## What the task asks
Report every line of the entries that contains the word "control".

## Records from a data collection
►
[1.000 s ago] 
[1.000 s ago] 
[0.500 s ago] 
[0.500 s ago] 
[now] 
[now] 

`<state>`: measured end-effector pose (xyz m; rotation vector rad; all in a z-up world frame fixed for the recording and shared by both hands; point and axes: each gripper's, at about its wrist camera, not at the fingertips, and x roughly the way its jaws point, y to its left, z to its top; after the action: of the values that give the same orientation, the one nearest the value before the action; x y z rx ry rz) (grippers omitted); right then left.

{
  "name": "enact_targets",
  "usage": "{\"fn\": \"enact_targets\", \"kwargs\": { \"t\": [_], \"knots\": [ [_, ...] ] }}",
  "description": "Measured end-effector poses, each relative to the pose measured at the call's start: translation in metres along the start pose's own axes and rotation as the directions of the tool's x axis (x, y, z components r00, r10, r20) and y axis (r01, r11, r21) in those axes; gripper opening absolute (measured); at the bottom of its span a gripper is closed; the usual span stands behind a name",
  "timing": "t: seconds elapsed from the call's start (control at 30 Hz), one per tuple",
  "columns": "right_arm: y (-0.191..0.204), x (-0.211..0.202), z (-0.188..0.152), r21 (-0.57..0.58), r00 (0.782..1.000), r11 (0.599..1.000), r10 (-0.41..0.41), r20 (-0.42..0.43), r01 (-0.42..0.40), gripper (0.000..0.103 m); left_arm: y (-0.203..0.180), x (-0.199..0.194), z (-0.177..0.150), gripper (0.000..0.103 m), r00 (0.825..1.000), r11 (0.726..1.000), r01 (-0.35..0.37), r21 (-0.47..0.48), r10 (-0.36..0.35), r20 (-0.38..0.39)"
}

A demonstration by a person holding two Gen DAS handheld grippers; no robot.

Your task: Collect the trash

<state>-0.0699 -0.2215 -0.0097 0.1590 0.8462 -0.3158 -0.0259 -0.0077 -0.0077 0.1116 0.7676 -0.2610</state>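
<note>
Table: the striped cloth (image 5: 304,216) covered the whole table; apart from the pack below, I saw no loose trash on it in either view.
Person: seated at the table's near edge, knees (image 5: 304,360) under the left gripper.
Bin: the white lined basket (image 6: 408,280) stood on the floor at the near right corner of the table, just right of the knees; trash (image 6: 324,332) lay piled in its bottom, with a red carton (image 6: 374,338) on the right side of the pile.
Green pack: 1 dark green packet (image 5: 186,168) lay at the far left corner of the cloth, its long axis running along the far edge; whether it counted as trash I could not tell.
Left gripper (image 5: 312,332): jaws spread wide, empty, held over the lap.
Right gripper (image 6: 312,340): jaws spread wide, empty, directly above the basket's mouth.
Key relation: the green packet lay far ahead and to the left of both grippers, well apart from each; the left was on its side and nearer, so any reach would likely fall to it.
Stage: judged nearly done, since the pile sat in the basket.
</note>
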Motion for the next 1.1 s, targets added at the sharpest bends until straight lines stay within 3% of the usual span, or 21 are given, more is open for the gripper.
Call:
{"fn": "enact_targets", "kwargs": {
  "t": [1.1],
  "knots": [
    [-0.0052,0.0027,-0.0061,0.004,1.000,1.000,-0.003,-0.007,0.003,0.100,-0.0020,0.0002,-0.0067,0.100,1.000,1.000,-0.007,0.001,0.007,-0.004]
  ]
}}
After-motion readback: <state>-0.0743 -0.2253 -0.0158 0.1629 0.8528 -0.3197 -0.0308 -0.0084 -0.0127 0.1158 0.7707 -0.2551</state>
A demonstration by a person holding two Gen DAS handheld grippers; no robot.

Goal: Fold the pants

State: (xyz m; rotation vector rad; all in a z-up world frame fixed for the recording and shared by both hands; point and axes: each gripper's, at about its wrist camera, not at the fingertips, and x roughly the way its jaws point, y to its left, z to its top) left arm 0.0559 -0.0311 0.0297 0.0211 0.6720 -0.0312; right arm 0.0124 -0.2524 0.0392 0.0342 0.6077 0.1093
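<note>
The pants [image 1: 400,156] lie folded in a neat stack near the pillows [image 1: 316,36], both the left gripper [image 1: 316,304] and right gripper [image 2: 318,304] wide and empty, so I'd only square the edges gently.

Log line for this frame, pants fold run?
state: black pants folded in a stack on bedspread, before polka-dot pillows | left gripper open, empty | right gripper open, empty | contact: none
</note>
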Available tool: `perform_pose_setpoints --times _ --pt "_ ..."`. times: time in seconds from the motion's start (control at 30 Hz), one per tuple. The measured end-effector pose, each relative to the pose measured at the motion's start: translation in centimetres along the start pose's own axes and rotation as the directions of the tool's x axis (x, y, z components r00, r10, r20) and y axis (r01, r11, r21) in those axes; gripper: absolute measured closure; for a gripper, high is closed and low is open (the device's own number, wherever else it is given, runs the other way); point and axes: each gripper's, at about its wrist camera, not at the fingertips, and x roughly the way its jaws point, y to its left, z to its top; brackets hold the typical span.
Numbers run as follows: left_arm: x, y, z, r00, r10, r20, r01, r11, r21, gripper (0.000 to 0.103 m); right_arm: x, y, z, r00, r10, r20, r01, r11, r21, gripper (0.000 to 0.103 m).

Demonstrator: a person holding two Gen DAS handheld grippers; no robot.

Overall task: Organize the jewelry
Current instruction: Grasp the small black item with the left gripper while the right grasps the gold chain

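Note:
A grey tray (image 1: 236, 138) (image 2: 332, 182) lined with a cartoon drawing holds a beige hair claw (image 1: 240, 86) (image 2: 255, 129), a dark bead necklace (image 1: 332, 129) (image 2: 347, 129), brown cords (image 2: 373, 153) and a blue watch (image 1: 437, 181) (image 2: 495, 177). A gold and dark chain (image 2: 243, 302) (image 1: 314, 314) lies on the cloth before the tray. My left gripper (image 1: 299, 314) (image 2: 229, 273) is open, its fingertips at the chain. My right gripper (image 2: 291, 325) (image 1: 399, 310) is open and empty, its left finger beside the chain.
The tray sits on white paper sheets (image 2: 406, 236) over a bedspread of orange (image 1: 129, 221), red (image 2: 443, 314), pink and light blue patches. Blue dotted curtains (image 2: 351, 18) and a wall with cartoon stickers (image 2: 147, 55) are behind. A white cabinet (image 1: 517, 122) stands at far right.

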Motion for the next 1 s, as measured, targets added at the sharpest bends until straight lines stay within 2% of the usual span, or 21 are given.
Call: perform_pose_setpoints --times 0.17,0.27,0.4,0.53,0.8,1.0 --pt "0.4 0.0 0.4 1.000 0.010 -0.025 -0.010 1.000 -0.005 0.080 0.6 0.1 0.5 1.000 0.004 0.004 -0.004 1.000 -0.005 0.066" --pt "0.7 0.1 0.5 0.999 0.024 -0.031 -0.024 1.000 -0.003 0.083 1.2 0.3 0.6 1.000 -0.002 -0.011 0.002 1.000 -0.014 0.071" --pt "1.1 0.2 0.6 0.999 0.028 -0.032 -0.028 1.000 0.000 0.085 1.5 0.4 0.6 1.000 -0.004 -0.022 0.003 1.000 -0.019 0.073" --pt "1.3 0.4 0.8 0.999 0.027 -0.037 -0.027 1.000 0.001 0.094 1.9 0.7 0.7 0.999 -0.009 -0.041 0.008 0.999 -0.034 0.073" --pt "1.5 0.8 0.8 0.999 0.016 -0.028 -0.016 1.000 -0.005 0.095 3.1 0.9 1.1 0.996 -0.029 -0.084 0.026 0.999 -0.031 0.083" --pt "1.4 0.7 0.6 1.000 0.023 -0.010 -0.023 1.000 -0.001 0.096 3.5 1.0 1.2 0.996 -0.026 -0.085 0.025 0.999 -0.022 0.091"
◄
## Response to the task
  "timing": "t: seconds elapsed from the call's start (control at 30 Hz), one per tuple",
Available tool: `perform_pose_setpoints --times _ --pt "_ ..."`. times: time in seconds from the motion's start (control at 30 Hz), one per tuple. The measured end-effector pose, each relative to the pose measured at the motion's start: translation in centimetres along the start pose's own axes and rotation as the directions of the tool's x axis (x, y, z components r00, r10, r20) and y axis (r01, r11, r21) in those axes; gripper: absolute measured closure; for a gripper, high is closed and low is open (the device's own number, wherever else it is given, runs the other way); point and axes: each gripper's, at about its wrist camera, not at the fingertips, and x roughly the way its jaws point, y to its left, z to its top; brackets hold the typical span.

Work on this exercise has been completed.